Tuesday, May 27, 2008

NorthBay Medical Center brings open-heart surgery to Solano County

NorthBay Medical Center brings open-heart surgery to Solano County
East Bay Business Times - by Marie-Anne Hogarth

NorthBay Medical Center will invest almost $10 million to start Solano County's first open-heart surgery program.

The Fairfield hospital hired Diana Sullivan, a hospital administrator from New York City's Beth Israel Medical Center, to run the new program. Sullivan, who directed the 1,368-bed Manhattan facility's heart institute and has experience developing hospital-based cardiac programs, arrived in January and will spearhead development of NorthBay's program set to launch this spring.

The 132-bed Fairfield hospital also plans to start treating patients with blocked coronary arteries in its newly built cardiac catheterization lab, where it will use stents and angioplasty balloons and other techniques.

Hospital administrators hope the new program will "fill the gap" for medical care for some 1,400 people who currently travel outside of the county for inpatient services, including heart care. The county has a population of about half a million people.

NorthBay and other hospitals in Solano County treat heart attack patients, but they are currently transferred if they require open heart surgery.

The program could give NorthBay an edge in the Solano market over Kaiser Permanente, which is planning to open a hospital in nearby Vacaville in spring 2009, but sends heart patients to Oakland for surgery. NorthBay is sandwiched between heart surgery programs at Queen of the Valley Medical Center in Napa and John Muir Health in Concord, which is building a new patient tower with three stories devoted to a cardiovascular institute.

Significantly, the new program will serve the hospital's strategy of focusing its efforts on vital services that can only be provided through inpatient care, said NorthBay CEO Gary Passama. That could be critical as more services move beyond hospital walls, and the pool of money from government payers like Medi-Cal and Medicare shrinks.

"Hospitals are seeing a lot of what they are doing moving to outpatient care," said Passama. "This helps us to replace revenue that is lost as procedures move to outpatient areas and from the large amount of bad debt that we take on."

NorthBay's open-heart surgery program will serve 100 patients in the first year, and ramp up to between 200 and 300 by the third and fourth years, Passama projected.

In its 24-hour cardiac catheterization lab, the hospital plans to treat between 300 and 400 patients through "interventional" procedures using stents and other devices. Officials hope to build up to 800 or 1,000 patients by the third and fourth years. Although NorthBay has had a cardiac catheterization laboratory for 15 years, it has for the most part used it for diagnosis by injecting dye to see a blockage in an artery.

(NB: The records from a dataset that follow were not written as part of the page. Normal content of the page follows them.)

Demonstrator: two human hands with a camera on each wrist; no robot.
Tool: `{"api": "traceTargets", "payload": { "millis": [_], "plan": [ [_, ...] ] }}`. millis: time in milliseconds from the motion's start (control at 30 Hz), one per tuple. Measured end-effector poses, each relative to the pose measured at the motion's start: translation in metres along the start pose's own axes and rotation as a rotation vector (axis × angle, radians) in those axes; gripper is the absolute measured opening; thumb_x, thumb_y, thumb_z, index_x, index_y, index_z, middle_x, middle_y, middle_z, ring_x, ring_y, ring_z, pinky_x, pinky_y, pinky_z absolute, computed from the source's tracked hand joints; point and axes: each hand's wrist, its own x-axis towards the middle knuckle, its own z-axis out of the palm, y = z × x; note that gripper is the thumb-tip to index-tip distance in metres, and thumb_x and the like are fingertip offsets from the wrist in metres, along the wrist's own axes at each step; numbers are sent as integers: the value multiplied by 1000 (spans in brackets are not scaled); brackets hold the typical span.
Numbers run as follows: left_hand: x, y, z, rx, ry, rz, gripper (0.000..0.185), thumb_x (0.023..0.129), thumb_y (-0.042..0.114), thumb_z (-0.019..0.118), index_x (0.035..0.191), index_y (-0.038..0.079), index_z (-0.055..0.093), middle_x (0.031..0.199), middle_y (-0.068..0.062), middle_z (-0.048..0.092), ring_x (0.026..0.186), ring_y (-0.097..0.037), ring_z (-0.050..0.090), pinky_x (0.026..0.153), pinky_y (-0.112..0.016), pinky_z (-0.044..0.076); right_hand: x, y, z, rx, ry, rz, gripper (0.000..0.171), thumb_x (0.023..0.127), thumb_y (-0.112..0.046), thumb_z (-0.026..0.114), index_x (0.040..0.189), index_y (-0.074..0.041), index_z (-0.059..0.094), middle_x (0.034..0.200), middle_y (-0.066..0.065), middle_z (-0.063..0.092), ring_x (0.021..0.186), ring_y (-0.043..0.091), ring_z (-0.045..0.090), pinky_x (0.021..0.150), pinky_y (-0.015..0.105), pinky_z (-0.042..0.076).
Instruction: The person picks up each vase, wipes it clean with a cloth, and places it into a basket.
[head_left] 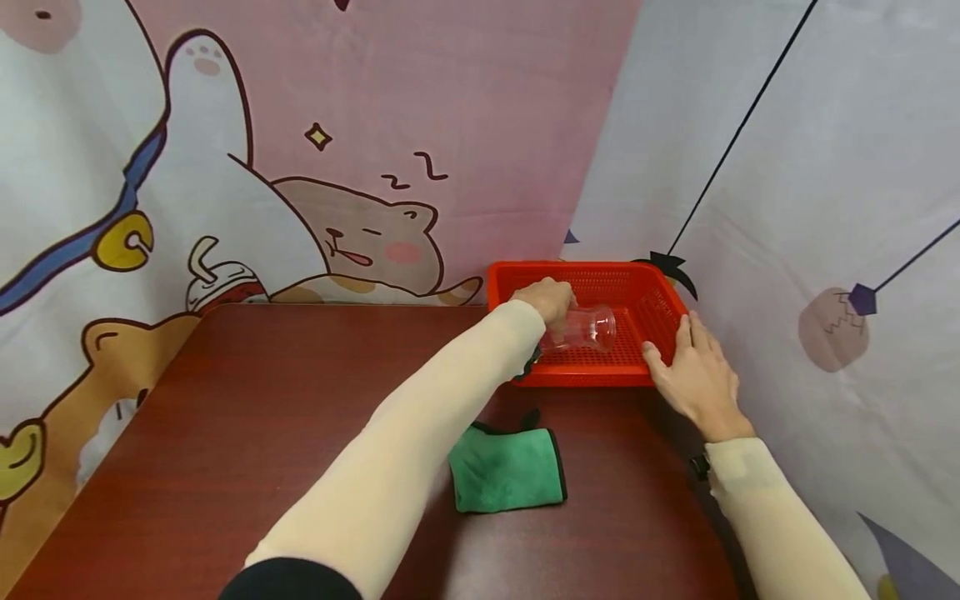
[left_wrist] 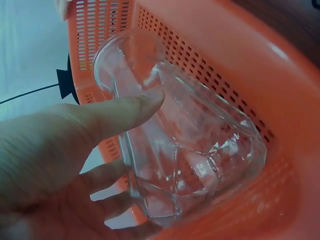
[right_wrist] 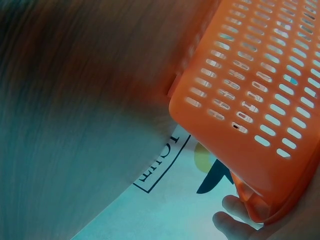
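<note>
A clear glass vase (head_left: 581,328) with a flared round lip and a faceted, broader body lies on its side in the red perforated basket (head_left: 592,380). My left hand (head_left: 546,298) holds it, and in the left wrist view the thumb (left_wrist: 145,102) lies across the vase (left_wrist: 200,130) with the fingers along its near side. At the basket's right front corner rests my right hand (head_left: 701,375), its fingers straight along the outside and the thumb at the rim. The right wrist view shows two fingertips beside the basket's (right_wrist: 210,117) rim.
In front of the basket, a folded green cloth (head_left: 510,471) with black edging lies on the dark red-brown table (head_left: 300,400). A cartoon-printed curtain (head_left: 450,100) hangs behind the table and close along its right side, near my right hand.
</note>
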Motion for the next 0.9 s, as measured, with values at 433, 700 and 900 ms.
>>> {"api": "traceTargets", "payload": {
  "millis": [433,700,900],
  "plan": [
    [-26,-18,-6,-16,-7,65,67,94,18,77,154,33,52,155,6,51,113,-15,56,75,-32,50,-2,-3,-1,-1,-21,11,96,100,-67,37,164,0,11,171,23,8,143,55,27,95,82,34],
    [-45,-29,-4,35,46,101,69,96,30,76,157,35,46,157,5,47,131,-16,51,97,-42,52,-2,-1,-2,-4,-43,16,98,100,-69,37,164,0,8,170,24,5,143,57,25,92,83,34],
    [-63,-39,0,61,132,161,68,95,37,76,157,31,47,154,1,48,139,-18,44,112,-49,41,-3,-1,-1,0,-47,7,97,101,-68,37,164,0,8,170,25,5,143,57,24,91,84,34]
  ]
}}
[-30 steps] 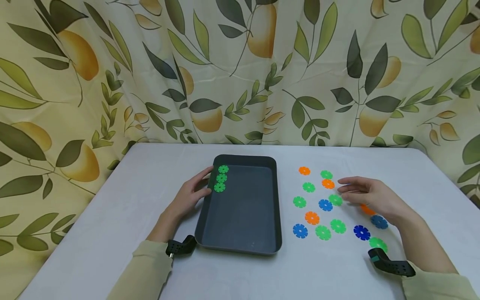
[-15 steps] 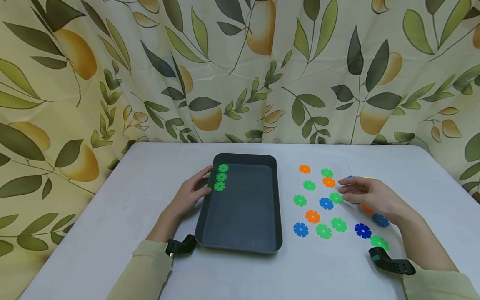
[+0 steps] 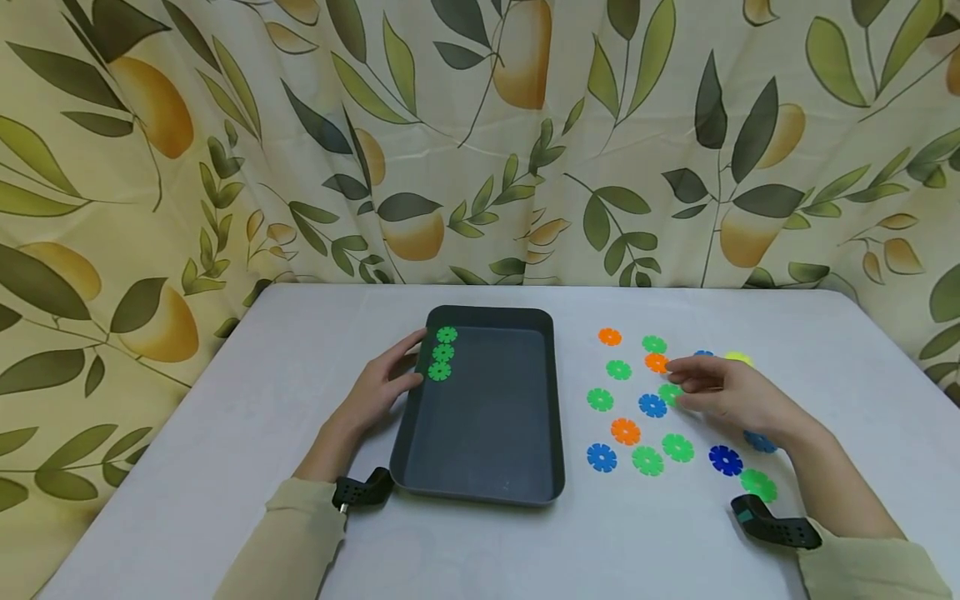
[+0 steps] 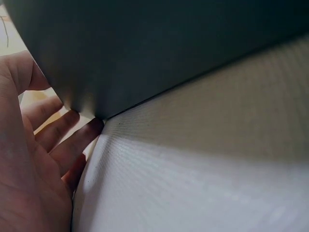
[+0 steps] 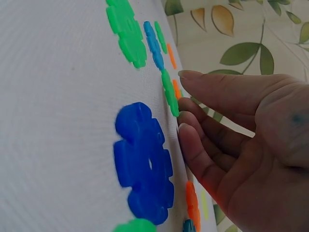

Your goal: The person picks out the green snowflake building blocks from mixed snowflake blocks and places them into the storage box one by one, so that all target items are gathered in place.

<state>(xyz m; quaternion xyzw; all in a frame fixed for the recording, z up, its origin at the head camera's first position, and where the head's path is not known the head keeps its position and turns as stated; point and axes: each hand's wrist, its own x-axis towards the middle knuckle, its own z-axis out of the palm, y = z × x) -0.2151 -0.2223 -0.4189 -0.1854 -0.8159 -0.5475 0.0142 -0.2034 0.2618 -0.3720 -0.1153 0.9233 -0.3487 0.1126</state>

Dr. Jeffrey Breneisen, medical director of cardiology for NorthBay, said that having surgical backup on-site wasn't necessarily a requirement for treating patients with coronary blockages in the catheterization lab. Still, he said, the surgery program would provide important backup to the lab and help ensure surgeons remain "involved" and don't "just dabble" in the program.

NorthBay administrators are pitching their new program as a "one-stop shop," which begins when a patient calls 911. Paramedics send results of a 12-lead EKG from the field to the hospital, where a physician can activate the cardiac catheterization team from the emergency department.

As part of its investment, NorthBay spent $3.6 million last year rebuilding and expanding its cardiac catheterization lab, which now measures 3,600 square feet.

Passama said he was also expecting "momentarily" the state's approval to spend some $4.8 million to build an 8,000-square-foot operating room for the heart surgery program that will be twice the size of standard operating rooms. The build-out would take six months and NorthBay hopes to perform its first open-heart surgery sometime next April.

The hospital will also invest $1 million to provide more than 12,000 hours of training to more than 50 clinical staff in areas of the hospital ranging from the emergency department to the intensive care and telemetry units.

The hospital has also signed contracts with three surgeons from Queen of the Valley in Napa - Drs. Robert Klingman, Ramzi Deeik and Peter Caravella - who will operate out of both facilities, as well as several perfusionists, technical specialists of the the heart-lung machine used during cardiac surgery.

NorthBay is currently recruiting for about eight more staff members, including a nurse practitioner, clinical nurse specialists, nurses skilled in harvesting veins for use in cardiac bypass surgery, and anesthesiologists.

"Honestly, there is no department that is not impacted by the evolution of these services," Sullivan said. "From environmental service to the biomed staff, it is literally everybody."

Sullivan said she was persuaded to come and work at NorthBay Medical Center largely because she was so impressed with the hospital's chief nursing officer, Kathy Richerson.